→ **What is needed**
When copying the entries below, leave out every picture and keep the rest exact.

Items from a data source
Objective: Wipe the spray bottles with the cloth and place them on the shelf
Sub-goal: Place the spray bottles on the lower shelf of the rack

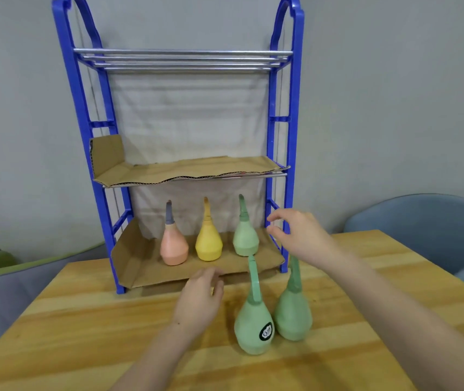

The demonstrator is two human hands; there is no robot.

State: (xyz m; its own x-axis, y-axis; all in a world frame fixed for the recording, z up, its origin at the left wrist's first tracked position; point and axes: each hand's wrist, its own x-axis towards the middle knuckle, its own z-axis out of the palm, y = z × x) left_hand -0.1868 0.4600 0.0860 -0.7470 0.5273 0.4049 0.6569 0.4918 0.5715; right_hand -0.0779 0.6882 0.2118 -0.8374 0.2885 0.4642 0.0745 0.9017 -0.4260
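My left hand (199, 294) and right hand (295, 232) hang loose and empty. At 5 o'clock from the blue shelf (104, 176), the labelled green spray bottle (253, 325) and the plain green spray bottle (293, 314) stand on the table (84, 320). Their long axes are upright, spouts toward 12 (no cloth in sight). They are probably light, slick plastic; I'd grip the narrow neck.

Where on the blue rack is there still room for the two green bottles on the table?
The middle cardboard is bare along its whole width. On the bottom cardboard, room lies left of the pink bottle and in a strip before the row. The right end is crowded: the shelved green bottle stands by the blue post, the right hand beside it.
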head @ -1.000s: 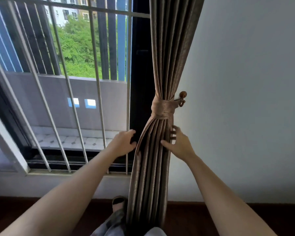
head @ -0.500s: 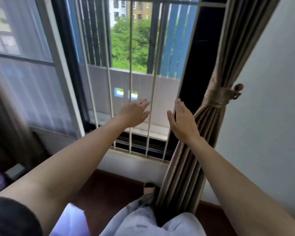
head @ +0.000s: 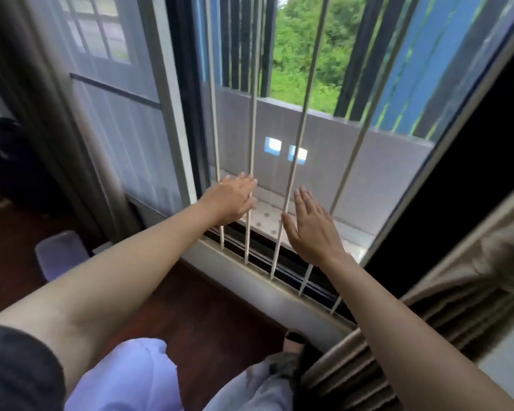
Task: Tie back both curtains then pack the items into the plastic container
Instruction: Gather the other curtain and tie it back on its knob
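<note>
My left hand [head: 232,200] and my right hand [head: 312,229] are both stretched out in front of the window bars with straight fingers and hold nothing. The brown right curtain [head: 445,310] hangs gathered at the lower right, its tie-back band [head: 505,256] just visible at the right edge. A second brown curtain [head: 18,93] hangs loose at the far left beside a sheer white panel. A translucent plastic container [head: 60,253] sits on the dark wooden floor at the lower left, under my left forearm.
White vertical window bars [head: 252,129] cross the open window above a pale sill [head: 250,277]. A dark object [head: 9,161] stands at the far left on the floor. My legs and a foot show at the bottom.
Both hands have left the tied right curtain and swung left in front of the window bars. The view has turned left, bringing the left curtain and the container into sight.
</note>
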### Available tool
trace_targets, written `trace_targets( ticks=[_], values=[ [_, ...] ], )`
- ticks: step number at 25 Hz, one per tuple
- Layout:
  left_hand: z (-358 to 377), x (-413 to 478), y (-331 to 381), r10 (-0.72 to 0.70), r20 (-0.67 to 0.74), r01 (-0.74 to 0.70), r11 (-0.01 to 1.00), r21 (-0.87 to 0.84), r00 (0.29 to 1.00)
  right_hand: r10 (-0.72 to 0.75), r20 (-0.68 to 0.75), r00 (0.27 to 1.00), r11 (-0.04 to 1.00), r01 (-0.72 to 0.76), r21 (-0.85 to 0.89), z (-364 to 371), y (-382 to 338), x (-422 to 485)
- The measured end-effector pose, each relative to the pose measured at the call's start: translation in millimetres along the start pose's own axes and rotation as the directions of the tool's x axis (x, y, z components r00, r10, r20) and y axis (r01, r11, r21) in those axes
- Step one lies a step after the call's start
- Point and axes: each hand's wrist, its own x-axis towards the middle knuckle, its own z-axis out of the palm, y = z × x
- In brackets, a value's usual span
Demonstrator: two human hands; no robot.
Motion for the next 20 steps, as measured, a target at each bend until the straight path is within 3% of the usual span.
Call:
trace_targets(
  ticks=[4, 11, 16, 20],
  values=[
    [-65, 9, -67, -0.142, 0.001, 0.142, 0.989, 0.045, 0.990, -0.202, 0.063, 0.977, 0.978, 0.205, -0.036, -34, -39, 74],
    [-150, -11, -193, -0.354, -0.101, 0.363, 0.927, 0.090, 0.930, -0.509, 0.018, 0.860, 0.860, 0.509, 0.027, -58, -151, 180],
    [-148, -39, -295, -0.500, -0.140, 0.510, 0.859, 0.045, 0.854, -0.601, 0.037, 0.798, 0.798, 0.598, 0.076, -16, -236, 255],
    [-142, -81, -396, -0.624, -0.080, 0.629, 0.775, 0.059, 0.777, -0.634, 0.125, 0.763, 0.772, 0.616, 0.155, 39, -332, 311]
  ],
)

→ **Problem solution**
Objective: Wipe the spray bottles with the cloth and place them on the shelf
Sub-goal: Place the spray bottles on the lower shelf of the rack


The demonstrator is two human hands; there is no robot.

State: (xyz m; its own x-axis, y-axis; all in a world frame fixed for the recording, z up, its origin at the left wrist's first tracked position; point and axes: each hand's wrist, its own x-axis towards the middle knuckle, its own z-axis out of the palm, y = z × x) left_hand -0.1868 0.4600 0.0860 -0.7470 0.5273 0.4049 0.6569 0.4918 0.5715; right_hand -0.0779 0.6882 0.2118 -0.8374 0.2885 0.4642 0.0745 0.9017 -0.4260
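My left hand (199, 294) and right hand (295, 232) hang loose and empty. At 5 o'clock from the blue shelf (104, 176), the labelled green spray bottle (253, 325) and the plain green spray bottle (293, 314) stand on the table (84, 320). Their long axes are upright, spouts toward 12 (no cloth in sight). They are probably light, slick plastic; I'd grip the narrow neck.

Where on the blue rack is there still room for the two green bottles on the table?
The middle cardboard is bare along its whole width. On the bottom cardboard, room lies left of the pink bottle and in a strip before the row. The right end is crowded: the shelved green bottle stands by the blue post, the right hand beside it.
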head @ -1.000s: 
head @ -0.500s: 
head @ +0.000s: 
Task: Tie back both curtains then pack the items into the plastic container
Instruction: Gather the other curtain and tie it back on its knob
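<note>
My left hand [head: 232,200] and my right hand [head: 312,229] are both stretched out in front of the window bars with straight fingers and hold nothing. The brown right curtain [head: 445,310] hangs gathered at the lower right, its tie-back band [head: 505,256] just visible at the right edge. A second brown curtain [head: 18,93] hangs loose at the far left beside a sheer white panel. A translucent plastic container [head: 60,253] sits on the dark wooden floor at the lower left, under my left forearm.
White vertical window bars [head: 252,129] cross the open window above a pale sill [head: 250,277]. A dark object [head: 9,161] stands at the far left on the floor. My legs and a foot show at the bottom.
Both hands have left the tied right curtain and swung left in front of the window bars. The view has turned left, bringing the left curtain and the container into sight.
</note>
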### Available tool
trace_targets, written `trace_targets( ticks=[_], values=[ [_, ...] ], )`
- ticks: step number at 25 Hz, one per tuple
- Layout:
  left_hand: z (-358 to 377), x (-413 to 478), y (-331 to 381), r10 (-0.72 to 0.70), r20 (-0.67 to 0.74), r01 (-0.74 to 0.70), r11 (-0.01 to 1.00), r21 (-0.87 to 0.84), r00 (0.29 to 1.00)
  right_hand: r10 (-0.72 to 0.75), r20 (-0.68 to 0.75), r00 (0.27 to 1.00), r11 (-0.04 to 1.00), r01 (-0.72 to 0.76), r21 (-0.85 to 0.89), z (-364 to 371), y (-382 to 338), x (-422 to 485)
- The measured end-effector pose, each relative to the pose measured at the call's start: translation in millimetres along the start pose's own axes and rotation as the directions of the tool's x axis (x, y, z components r00, r10, r20) and y axis (r01, r11, r21) in those axes
- Step one lies a step after the call's start
- Point and axes: each hand's wrist, its own x-axis towards the middle knuckle, its own z-axis out of the palm, y = z × x
- In brackets, a value's usual span
Demonstrator: two human hands; no robot.
Motion for the next 20 steps, as measured, a target at each bend until the straight path is within 3% of the usual span.
Call:
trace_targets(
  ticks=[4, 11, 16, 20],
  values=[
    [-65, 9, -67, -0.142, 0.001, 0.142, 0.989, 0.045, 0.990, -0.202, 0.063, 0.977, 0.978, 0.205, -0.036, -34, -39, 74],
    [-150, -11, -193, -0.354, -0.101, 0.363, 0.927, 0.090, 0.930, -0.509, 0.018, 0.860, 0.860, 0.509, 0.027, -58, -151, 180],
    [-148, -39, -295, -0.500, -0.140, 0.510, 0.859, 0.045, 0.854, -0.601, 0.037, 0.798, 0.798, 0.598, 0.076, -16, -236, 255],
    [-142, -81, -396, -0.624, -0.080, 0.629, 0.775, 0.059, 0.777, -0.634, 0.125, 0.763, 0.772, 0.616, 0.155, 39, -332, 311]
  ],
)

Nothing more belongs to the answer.